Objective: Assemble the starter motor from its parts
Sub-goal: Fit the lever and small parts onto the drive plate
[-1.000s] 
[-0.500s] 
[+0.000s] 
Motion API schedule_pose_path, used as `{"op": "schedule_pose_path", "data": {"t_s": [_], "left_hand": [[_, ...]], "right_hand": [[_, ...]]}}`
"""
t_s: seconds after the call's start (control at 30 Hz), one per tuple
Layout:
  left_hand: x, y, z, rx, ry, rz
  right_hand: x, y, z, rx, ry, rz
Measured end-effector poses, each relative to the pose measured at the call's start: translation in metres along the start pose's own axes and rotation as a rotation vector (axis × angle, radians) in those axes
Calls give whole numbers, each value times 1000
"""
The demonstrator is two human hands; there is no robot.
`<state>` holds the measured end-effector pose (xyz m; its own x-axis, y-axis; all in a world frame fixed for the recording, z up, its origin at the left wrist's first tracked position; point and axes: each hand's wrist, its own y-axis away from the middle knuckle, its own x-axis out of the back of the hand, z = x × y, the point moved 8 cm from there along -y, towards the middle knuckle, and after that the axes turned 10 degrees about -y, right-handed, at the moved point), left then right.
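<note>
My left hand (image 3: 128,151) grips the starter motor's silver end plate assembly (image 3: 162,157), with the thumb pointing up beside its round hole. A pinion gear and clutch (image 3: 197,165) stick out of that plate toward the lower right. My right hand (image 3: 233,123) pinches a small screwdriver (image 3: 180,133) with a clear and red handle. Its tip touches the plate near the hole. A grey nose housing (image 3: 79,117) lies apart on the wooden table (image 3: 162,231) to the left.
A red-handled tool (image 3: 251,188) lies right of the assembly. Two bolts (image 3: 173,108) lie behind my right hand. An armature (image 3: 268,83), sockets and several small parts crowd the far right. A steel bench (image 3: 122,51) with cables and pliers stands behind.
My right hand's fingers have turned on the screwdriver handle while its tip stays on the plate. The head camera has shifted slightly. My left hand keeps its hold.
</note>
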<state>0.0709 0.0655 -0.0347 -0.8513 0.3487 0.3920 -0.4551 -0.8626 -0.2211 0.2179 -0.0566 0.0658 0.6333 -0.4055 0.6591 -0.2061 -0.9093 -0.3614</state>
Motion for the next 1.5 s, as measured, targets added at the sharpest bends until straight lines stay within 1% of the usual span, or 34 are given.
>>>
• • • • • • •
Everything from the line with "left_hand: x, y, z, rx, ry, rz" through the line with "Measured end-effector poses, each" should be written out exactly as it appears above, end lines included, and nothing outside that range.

  left_hand: x, y, z, rx, ry, rz
  right_hand: x, y, z, rx, ry, rz
Measured end-effector poses, each relative to the pose measured at the call's start: translation in metres along the start pose's own axes and rotation as a rotation vector (axis × angle, radians) in those axes

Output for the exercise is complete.